Task instructions: Each line from the one containing "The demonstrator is" through the end of the data is to be written out exactly, and nothing more.
--------
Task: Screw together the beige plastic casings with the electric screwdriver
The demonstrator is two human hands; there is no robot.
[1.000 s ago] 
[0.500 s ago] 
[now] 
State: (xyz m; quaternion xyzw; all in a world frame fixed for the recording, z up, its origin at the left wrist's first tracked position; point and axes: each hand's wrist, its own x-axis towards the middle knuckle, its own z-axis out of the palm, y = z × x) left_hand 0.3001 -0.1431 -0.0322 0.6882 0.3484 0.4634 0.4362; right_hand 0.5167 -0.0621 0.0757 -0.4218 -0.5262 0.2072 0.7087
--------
Answer to this task:
The demonstrator is two human hands; there is no robot.
[1.000 s ago] 
[0.500 s ago] 
[now] 
State: (xyz m; quaternion xyzw; all in a world frame fixed for the recording, z up, its origin at the left wrist's first tracked position; point and axes: each hand's wrist, its own x-axis towards the middle knuckle, its own z-axis out of the palm, y = z × x) left_hand 0.3001 -0.1431 -0.0322 0.6882 0.3484 0.4634 0.4362; right_hand 0.5167 -0.0621 0.0757 -0.4218 -0.5262 0.2072 0.7087

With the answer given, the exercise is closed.